EXERCISE INSTRUCTIONS »
What's needed is an exact retyping of the lines from the start of the listing up to and including the line with "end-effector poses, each", minus any pictures.
**** DATASET EXTRACT ****
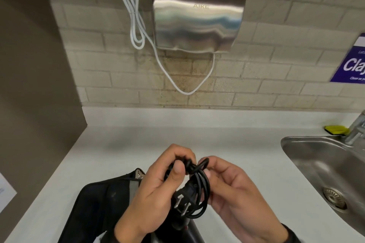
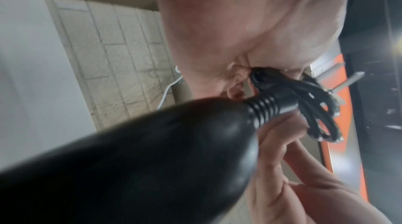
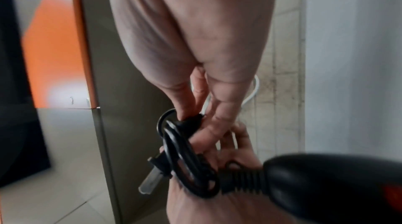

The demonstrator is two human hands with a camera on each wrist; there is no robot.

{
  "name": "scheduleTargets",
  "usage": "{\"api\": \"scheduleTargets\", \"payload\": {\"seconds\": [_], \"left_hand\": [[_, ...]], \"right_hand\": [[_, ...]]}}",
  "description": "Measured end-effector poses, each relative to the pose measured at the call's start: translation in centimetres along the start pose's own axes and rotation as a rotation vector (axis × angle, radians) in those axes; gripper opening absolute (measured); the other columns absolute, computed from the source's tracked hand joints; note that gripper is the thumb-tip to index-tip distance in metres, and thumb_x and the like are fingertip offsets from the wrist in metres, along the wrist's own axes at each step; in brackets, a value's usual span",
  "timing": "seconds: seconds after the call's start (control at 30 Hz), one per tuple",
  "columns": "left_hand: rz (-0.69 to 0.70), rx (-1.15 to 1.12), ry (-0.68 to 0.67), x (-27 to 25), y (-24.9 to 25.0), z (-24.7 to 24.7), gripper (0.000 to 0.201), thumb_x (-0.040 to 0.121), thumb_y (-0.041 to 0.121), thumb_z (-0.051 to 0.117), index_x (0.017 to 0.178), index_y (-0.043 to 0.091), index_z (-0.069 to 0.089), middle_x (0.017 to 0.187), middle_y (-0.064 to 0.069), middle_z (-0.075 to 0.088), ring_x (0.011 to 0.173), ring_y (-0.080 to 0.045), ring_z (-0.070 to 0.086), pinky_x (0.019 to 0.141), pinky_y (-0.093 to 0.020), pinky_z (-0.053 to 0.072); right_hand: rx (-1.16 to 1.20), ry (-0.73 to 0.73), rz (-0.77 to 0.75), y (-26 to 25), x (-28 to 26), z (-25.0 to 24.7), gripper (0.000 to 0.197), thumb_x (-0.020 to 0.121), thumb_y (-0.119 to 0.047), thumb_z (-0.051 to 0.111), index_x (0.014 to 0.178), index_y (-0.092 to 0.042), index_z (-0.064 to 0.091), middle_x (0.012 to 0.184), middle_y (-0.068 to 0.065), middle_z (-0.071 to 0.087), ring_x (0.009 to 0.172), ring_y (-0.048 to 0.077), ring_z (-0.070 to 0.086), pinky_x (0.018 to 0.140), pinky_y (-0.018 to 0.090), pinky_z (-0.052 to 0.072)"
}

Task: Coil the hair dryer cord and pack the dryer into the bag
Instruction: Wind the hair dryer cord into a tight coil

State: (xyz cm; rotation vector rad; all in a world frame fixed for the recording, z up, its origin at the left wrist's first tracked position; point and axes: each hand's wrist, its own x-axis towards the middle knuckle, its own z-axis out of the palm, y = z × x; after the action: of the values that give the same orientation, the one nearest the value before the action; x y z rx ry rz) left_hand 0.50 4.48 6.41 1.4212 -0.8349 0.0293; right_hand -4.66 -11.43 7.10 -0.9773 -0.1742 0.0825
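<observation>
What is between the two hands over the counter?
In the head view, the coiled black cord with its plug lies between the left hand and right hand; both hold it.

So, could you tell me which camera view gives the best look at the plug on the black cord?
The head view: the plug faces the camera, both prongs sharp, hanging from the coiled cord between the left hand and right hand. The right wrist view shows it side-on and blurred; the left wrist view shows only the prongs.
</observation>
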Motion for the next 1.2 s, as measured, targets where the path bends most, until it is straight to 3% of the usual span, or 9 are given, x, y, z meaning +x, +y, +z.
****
YOUR SOLUTION »
The demonstrator is two human hands with a camera on each wrist; there is no robot.

{
  "name": "scheduleTargets",
  "usage": "{\"api\": \"scheduleTargets\", \"payload\": {\"seconds\": [_], \"left_hand\": [[_, ...]], \"right_hand\": [[_, ...]]}}",
  "description": "Measured end-effector poses, each relative to the pose measured at the call's start: translation in centimetres along the start pose's own axes and rotation as a rotation vector (axis × angle, radians) in those axes; gripper opening absolute (measured); the other columns absolute, computed from the source's tracked hand joints; note that gripper is the thumb-tip to index-tip distance in metres, and thumb_x and the like are fingertip offsets from the wrist in metres, along the wrist's own axes at each step; in brackets, a value's usual span",

No more work remains on this exercise.